Con nota del 14 gennaio 2011 dell’ufficio energia della stessa Regione Puglia, veniva comunicato il preavviso di rigetto dell’istanza: “Tali atti – si legge nella ricostruzione processuale - venivano impugnati per violazione delle disposizioni in materia paesaggistica, eccesso di potere per sviamento dell’azione amministrativa, nonché per violazione dell’articolo 14-ter della legge 241 del 1990, essendo stati superati i termini per l’espressione dei relativi pareri all’interno della conferenza di servizi”.

Successivamente, con nota del 17 febbraio 2011, il servizio tutela della acque della Regione Puglia esprimeva ulteriore parere sfavorevole per incompatibilità del progetto con il piano di tutela delle acque, rilevando che l’intervento ricadesse all’interno di un’area naturale di displuvio, con conseguente “possibile alterazione del deflusso naturale delle acque”. Il tutto portava il 9 marzo 2011 al rigetto integrale dell’istanza della “Cutrofiano srl”, che, rappresentata dal proprio legale, Luca Vergine, presentava ricorso contro il diniego.

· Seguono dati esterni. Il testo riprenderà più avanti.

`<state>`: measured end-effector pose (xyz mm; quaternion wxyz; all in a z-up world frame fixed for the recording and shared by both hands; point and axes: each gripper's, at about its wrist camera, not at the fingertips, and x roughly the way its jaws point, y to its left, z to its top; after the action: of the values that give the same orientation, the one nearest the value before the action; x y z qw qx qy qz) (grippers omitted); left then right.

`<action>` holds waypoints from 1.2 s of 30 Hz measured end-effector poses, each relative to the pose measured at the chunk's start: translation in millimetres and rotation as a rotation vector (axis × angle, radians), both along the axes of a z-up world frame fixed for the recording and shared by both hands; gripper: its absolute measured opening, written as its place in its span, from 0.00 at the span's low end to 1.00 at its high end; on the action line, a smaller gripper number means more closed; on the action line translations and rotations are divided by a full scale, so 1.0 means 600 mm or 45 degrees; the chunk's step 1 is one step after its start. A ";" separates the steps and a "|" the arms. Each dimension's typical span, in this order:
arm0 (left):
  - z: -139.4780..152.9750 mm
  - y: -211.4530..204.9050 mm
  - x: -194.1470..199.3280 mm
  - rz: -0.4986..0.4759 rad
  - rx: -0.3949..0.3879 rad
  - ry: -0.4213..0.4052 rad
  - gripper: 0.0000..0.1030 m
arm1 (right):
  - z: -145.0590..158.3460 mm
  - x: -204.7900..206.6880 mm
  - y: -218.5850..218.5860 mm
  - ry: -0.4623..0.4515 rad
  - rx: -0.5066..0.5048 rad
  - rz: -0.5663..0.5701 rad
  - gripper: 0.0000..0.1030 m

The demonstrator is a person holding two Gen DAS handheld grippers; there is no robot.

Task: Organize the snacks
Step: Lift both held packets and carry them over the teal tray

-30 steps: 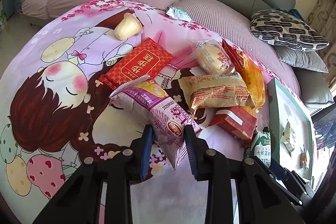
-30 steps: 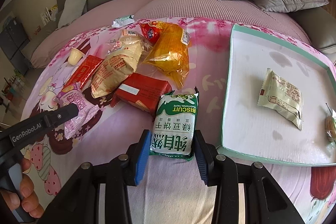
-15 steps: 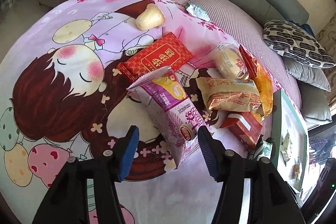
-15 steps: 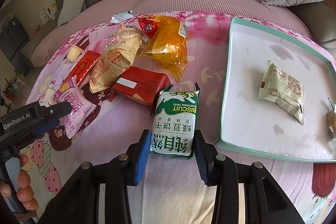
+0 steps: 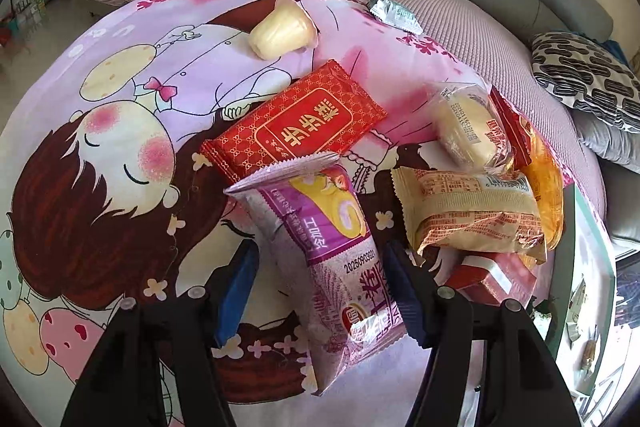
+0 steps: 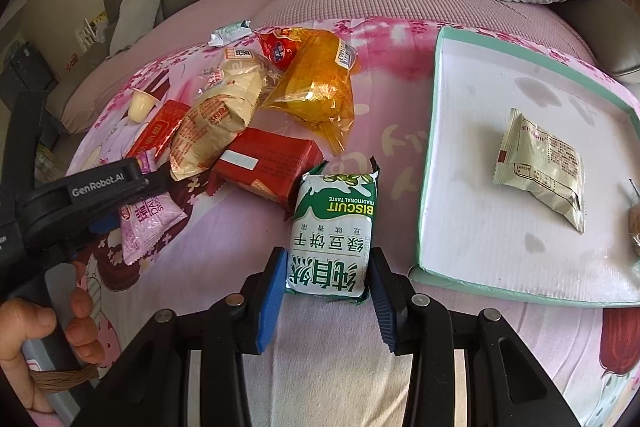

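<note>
Step in hand, as judged: sorting loose snacks from the printed pink cartoon blanket (image 5: 120,147) into the shallow white tray with a mint-green rim (image 6: 428,147).

Right gripper (image 6: 328,283): blue-padded jaws sit either side of the green-and-white crinkled foil biscuit packet (image 6: 334,227), at its near end. Pads look to be in contact with the packet edges, but firm clamping cannot be confirmed; the packet lies flat on the blanket, just beside the tray's left rim.

Left gripper (image 5: 320,291): jaws wide apart, straddling the purple-and-white glossy plastic swiss-roll pouch (image 5: 320,259); clear gaps on both sides, nothing held. Pouch is puffy and its far seal is tilted up.

Tray contents: one pale green-cream matte sachet (image 6: 540,167); a small item at the right edge, too cropped to identify.

Pile between the two packets: flat red foil wrapper with gold lettering (image 5: 296,123), tan crumpled pastry bag (image 5: 468,215), translucent orange bag (image 6: 316,91), red rectangular box-like pack (image 6: 264,163), pale yellow jelly cup (image 5: 280,31).

Next move, as judged: lift the biscuit packet and carry it right over the rim. Slippery film, so grip needs to be square. Left gripper needs to close on the pouch mid-body.
</note>
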<state>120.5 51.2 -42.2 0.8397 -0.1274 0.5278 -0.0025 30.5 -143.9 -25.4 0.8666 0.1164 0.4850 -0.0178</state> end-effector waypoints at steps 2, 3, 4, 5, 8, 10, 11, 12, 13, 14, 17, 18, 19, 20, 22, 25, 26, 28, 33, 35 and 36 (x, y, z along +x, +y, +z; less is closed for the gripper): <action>0.002 -0.001 -0.003 -0.002 0.023 -0.005 0.60 | 0.000 0.000 0.000 -0.001 0.001 -0.001 0.41; 0.001 -0.001 -0.003 -0.003 0.037 -0.006 0.52 | 0.000 -0.001 0.000 0.000 0.001 -0.001 0.41; 0.001 -0.002 -0.005 -0.002 0.059 -0.006 0.43 | 0.000 -0.001 -0.001 0.000 0.001 0.000 0.41; 0.001 -0.002 -0.008 -0.001 0.078 -0.009 0.41 | 0.000 -0.001 0.000 -0.001 0.000 0.000 0.41; 0.004 0.003 -0.012 -0.003 0.064 -0.012 0.39 | 0.000 -0.001 0.001 -0.002 -0.006 0.001 0.41; 0.008 0.006 -0.019 -0.004 0.052 -0.016 0.38 | 0.000 -0.001 0.002 -0.003 -0.010 0.002 0.41; 0.011 0.007 -0.023 -0.006 0.045 -0.019 0.38 | 0.001 -0.002 0.002 -0.004 -0.010 0.002 0.41; 0.012 0.008 -0.024 -0.008 0.039 -0.022 0.37 | 0.001 -0.002 0.002 -0.006 -0.011 0.003 0.41; 0.015 0.008 -0.027 -0.009 0.035 -0.027 0.37 | 0.002 -0.003 0.002 -0.010 -0.012 0.003 0.41; 0.018 0.010 -0.029 -0.010 0.032 -0.033 0.37 | 0.003 -0.003 0.003 -0.014 -0.016 0.005 0.41; 0.031 0.011 -0.034 -0.016 0.022 -0.060 0.37 | 0.008 -0.006 0.004 -0.026 -0.028 0.009 0.41; 0.035 0.012 -0.036 -0.017 0.019 -0.069 0.37 | 0.010 -0.007 0.003 -0.029 -0.026 0.008 0.41; 0.038 0.012 -0.036 -0.019 0.017 -0.077 0.37 | 0.011 -0.008 0.002 -0.033 -0.024 0.007 0.41; 0.042 0.013 -0.037 -0.021 0.016 -0.084 0.37 | 0.013 -0.009 0.001 -0.038 -0.024 0.008 0.41; 0.047 0.014 -0.037 -0.023 0.011 -0.095 0.37 | 0.018 -0.011 0.001 -0.052 -0.023 0.010 0.41; 0.054 0.014 -0.039 -0.027 0.008 -0.112 0.37 | 0.026 -0.016 0.000 -0.074 -0.010 0.016 0.41; 0.057 0.014 -0.041 -0.028 0.007 -0.118 0.37 | 0.029 -0.018 0.000 -0.083 -0.008 0.015 0.41; 0.062 0.013 -0.044 -0.031 0.004 -0.130 0.37 | 0.036 -0.021 -0.002 -0.106 0.000 0.012 0.41; 0.079 0.011 -0.053 -0.039 0.000 -0.167 0.37 | 0.060 -0.034 -0.006 -0.178 0.018 0.015 0.41; 0.084 0.008 -0.055 -0.047 0.002 -0.179 0.37 | 0.067 -0.037 -0.008 -0.199 0.025 0.017 0.41; 0.087 0.006 -0.056 -0.051 0.003 -0.184 0.37 | 0.069 -0.038 -0.009 -0.203 0.028 0.017 0.41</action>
<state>87.1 54.6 9.8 0.8756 -0.1152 0.4683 -0.0280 7.7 -149.1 15.8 0.9012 0.1237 0.4154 0.0026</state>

Al termine del dibattimento, il collegio giudicante del Tar (Antonio Cavallari, presidente, Carlo Dibello, primo referendario, Massimo Santini, referendario, estensore) ha ritenuto nella sostanza “correttamente” e “legittimamente” opposto il motivo specifico del diniego da parte dell’amministrazione regionale, poiché orientato alla necessità di tutelare l’area di displuvio naturale delle acque e in particolare il deflusso e la infiltrazione delle stesse. Per tale ragione, il ricorso viene rigettato, perché “infondato”.

E il forum “Amici del territorio di Cutrofiano” esprime viva e piena soddisfazione per l’esito del ricorso, evidenziando che le motivazioni espresse nella sentenza rappresentino una “gratificante ricompensa per gli sforzi da noi fatti a difesa del nostro amato e prezioso territorio”. Un “doveroso ringraziamento” il presidente Gianfranco Pellegrino lo rivolge ai cittadini di Cutrofiano “schierati contro questa nuova forma di colonialismo energetico, all’amministrazione comunale, nella persona dell’assessore all’urbanistica ed ambiente Maria Rosaria Cesari, “con noi in prima linea in questa battaglia”, al responsabile dell’Ufficio tecnico del Comune di Sogliano Cavour, geometra Giovanni Russo, “il vero protagonista della vicenda, che con caparbietà e determinazione ha saputo gestire la complessa situazione, di non semplice risoluzione”.